Tuesday, May 5, 2015

Art I'm Looking At: John Anderson at Paul Mahder Gallery

On the same night as the opening of "Aint Natural" at the Hammerfriar Gallery, Paul Mahder Gallery* opened a retrospective of work by John Anderson (1932-2011). Anderson is a new artist to me, although he appears to have a solid reputation. He was long the assistant of painter Gordon Onslow Ford, early a surrealist but later occupied with depicting inner realms of consciousness and trying to escape from what he seems to have seen as the tyranny of the visual. Ford was mentor to Anderson and Anderson's work shows a similar concern with capturing expressions of inner consciousness.

I'm always suspicious of art that seems to rely heavily on theory or that claims to be entirely spontaneous and unguided. The idea of representing inner consciousness without reference to the visual is an intriguing one, but is it really possible? What does consciousness look like? The surrealists looked to dreams for images of the unconscious, but that approach was inherently contradictory; dream images are recalled images from waking life (which isn't to say surrealism didn't yield some good art). Ford and Anderson apparently wanted to directly depict a world beyond consciousness—Ford emphasizing speed and spontaneity, Anderson taking a more deliberate approach, at times trying to work in a trance-like state.

What does inner consciousness look like according to John Anderson? Inner consciousness appears to be crackling with radiating energy and filled with particles—points, tiny circles, dots, blobs. Read the dots as stars and the images evoke the infinite. Read them as subatomic particles and they evoke the infinitesimal. Much of the appeal of Anderson's work comes from this ambiguity; are we floating in space or are we on Jules Verne's fantastic voyage?

Another ambiguity is created by the way Anderson's visual vocabulary simultaneously evokes physical phenomena on the one hand, living creatures on the other. We see lines radiating from a bright spot and surrounded by a field of dots; rings of increasing size as they move away from a point of apparent origin; wave forms; star clusters; entire galaxies; lines that suggest the tracings of subatomic particles in a particle accelerator; electrostatic charges in a Van de Graaff generator; excited plasma; electron flows. All these images come to mind. Some of the paintings put me in mind of Dr. Frankenstein's lab equipment (or at least the Hollywood depiction of his lab equipment). At the same time, it's easy to see the circles filled with radiating lines as diatoms or pollen grains greatly magnified. That is, much of Anderson's imagery is as suggestive of microscope views of living things as it is of physics experiments.
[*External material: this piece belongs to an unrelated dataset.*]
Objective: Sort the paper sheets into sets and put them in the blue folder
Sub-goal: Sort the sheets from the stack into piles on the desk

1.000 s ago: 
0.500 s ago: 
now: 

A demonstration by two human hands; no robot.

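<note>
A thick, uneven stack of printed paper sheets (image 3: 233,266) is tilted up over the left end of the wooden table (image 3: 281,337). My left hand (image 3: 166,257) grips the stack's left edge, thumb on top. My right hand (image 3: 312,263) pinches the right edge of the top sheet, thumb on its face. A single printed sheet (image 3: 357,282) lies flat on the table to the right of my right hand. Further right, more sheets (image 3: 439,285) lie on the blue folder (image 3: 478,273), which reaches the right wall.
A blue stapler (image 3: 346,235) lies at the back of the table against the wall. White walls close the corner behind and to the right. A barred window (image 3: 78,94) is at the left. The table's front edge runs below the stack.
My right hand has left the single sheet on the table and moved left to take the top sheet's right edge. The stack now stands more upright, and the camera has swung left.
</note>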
Volvox, an old friend from high school biology class, is here. Cells and their nuclei and fields of protoplasm are here, some with embedded mitochondria and with vacuoles. The double helix of the DNA molecule is here.

The paintings by Anderson in the new Paul Mahder show seem to make abundant reference to the visual—specifically to the visual language of physics and biology. Thus, I wonder how successful Anderson can be said to have been at escaping the conscious, the visual. Perhaps it doesn't matter. I don't belittle the attempt. The process is important, and the art that resulted from years of effort toward achieving a goal (however elusive) is compelling. John Anderson at Paul Mahder Gallery will be on display through June 2015 (the gallery website does not give an end-date in June). Well worth a visit for the John Anderson work and a great deal of other good work in this very large display space.